Nel 2009, intervistato dal Tg3, l'allora Procuratore nazionale antimafia sosteneva senza ombra di dubbio che nei primi anni ’90 la trattativa con Cosa nostra ci fu, e che la mafia aveva capito di poter ricattare lo Stato: “Quando Riina dice a Brusca, come lui ci riferisce, che 'si sono fatti sotto' vuol dire che è scattato il meccanismo di ricatto nei confronti dello Stato: la strage di Falcone ha funzionato in questo modo. L’accelerazione probabile della strage di Borsellino può allora essere servita a riattivare, ad accelerare la trattativa con i rappresentanti delle istituzioni”. Grasso parlò anche di “un unico filo che collega le stragi iniziali, come l’omicidio Lima, a tutte le altre, tra cui quelle mancate dell’attentato all’Olimpico”. Sul quotidiano La Stampa dichiarò inoltre che la trattativa tra Stato e mafia “ha salvato la vita a molti ministri” e che i boss mafiosi inizialmente “pensavano di attaccare il potere politico e avevano in cantiere gli assassinii di Calogero Mannino, di Martelli, Andreotti, Vizzini”, poi “cambiano obiettivo, probabilmente perché capiscono che non possono colpire chi dovrebbe esaudire le loro richieste”.grasso-proc-trattativa-rep-corte
Era il 2001 quando Grasso era procuratore capo a Palermo e nel libro “La mafia invisibile” (Editore Mondadori) alzò il tiro contro i rapporti tra Stato e mafia. Nel volume scritto a quattro mani con il giornalista Saverio Lodato, Grasso, intervistato, sostenne che “Cosa Nostra, molto spesso, è stata lo Stato. E ha sempre avuto la tendenza ad avere uomini delle istituzioni che potessero via via farla partecipare al sistema di potere”, una mafia che cerca di “infiltrarsi e convivere, piuttosto che contrapporsi frontalmente allo Stato e alla società” delineando così il profilo di una Cosa Nostra che è stata il braccio armato di un sistema di potere politico e istituzionale.

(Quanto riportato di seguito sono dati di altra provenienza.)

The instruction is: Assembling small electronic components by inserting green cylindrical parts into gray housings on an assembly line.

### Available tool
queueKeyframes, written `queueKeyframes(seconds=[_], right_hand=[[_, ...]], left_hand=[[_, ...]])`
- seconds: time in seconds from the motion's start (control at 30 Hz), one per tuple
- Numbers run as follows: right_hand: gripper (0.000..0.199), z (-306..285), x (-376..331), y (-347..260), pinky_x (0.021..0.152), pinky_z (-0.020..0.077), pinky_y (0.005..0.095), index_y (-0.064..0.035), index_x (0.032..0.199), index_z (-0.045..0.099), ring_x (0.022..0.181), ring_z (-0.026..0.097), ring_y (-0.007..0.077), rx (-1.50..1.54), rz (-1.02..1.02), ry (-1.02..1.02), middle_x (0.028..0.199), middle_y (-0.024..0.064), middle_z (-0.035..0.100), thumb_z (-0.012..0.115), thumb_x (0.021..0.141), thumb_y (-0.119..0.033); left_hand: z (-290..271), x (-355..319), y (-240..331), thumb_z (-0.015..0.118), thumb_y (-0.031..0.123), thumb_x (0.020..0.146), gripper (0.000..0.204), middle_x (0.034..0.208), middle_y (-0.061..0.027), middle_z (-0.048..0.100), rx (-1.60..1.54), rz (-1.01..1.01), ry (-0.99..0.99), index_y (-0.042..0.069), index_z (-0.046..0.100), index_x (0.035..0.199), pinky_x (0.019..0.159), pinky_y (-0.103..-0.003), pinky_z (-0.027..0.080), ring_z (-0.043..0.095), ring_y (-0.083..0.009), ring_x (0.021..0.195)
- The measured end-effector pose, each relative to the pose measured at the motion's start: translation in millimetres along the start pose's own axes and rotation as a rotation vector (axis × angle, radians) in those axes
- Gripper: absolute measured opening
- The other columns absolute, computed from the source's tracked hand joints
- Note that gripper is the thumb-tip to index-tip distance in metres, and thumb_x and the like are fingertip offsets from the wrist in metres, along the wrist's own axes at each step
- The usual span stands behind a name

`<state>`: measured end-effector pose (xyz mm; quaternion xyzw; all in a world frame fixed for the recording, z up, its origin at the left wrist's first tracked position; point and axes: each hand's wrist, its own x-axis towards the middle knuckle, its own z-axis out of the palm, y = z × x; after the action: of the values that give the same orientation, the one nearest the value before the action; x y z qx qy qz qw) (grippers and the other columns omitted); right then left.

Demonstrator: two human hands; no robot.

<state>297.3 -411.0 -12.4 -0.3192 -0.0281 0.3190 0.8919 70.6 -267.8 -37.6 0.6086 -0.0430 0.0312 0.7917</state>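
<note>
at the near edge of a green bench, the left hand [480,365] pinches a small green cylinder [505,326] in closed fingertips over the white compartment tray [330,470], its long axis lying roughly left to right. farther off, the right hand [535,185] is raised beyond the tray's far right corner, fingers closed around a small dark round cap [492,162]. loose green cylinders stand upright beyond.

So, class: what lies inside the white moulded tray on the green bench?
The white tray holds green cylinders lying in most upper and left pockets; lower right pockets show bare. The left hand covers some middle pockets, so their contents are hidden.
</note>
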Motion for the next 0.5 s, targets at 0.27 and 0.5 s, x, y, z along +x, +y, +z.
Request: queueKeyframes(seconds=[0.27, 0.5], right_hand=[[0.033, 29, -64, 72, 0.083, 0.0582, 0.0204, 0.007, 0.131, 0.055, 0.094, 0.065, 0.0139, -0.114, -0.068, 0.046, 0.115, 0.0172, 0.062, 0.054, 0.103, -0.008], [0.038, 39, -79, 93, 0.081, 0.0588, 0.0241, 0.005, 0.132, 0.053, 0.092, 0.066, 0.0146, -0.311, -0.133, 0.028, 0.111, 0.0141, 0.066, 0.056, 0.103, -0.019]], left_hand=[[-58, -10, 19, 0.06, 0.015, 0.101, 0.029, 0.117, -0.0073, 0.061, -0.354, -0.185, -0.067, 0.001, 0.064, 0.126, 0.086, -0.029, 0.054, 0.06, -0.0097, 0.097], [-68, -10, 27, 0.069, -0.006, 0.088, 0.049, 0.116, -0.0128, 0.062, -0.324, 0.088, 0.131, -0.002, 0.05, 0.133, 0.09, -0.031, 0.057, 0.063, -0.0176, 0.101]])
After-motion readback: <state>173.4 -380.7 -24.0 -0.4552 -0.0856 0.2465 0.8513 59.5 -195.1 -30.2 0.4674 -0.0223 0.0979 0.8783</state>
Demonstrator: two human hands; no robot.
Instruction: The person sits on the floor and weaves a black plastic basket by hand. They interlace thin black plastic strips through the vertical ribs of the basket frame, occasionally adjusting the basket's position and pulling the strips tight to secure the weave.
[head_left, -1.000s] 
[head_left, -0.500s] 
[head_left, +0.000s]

Questo è il Piero Grasso magistrato, che ormai è tramontato, sostituito dal Piero Grasso politico che smentisce le molte dichiarazioni rilasciate a suo tempo, del magistrato che cercava la verità sui legami di Cosa nostra con gli ambienti di potere che hanno permesso l'assassinio degli amici Falcone e Borsellino. Il Piero Grasso di oggi, che serenamente sorride di fronte alle telecamere, è quello politico. E i politici, come è noto, spesso si guardano bene dal dire “la verità, tutta la verità, nient'altro che la verità”.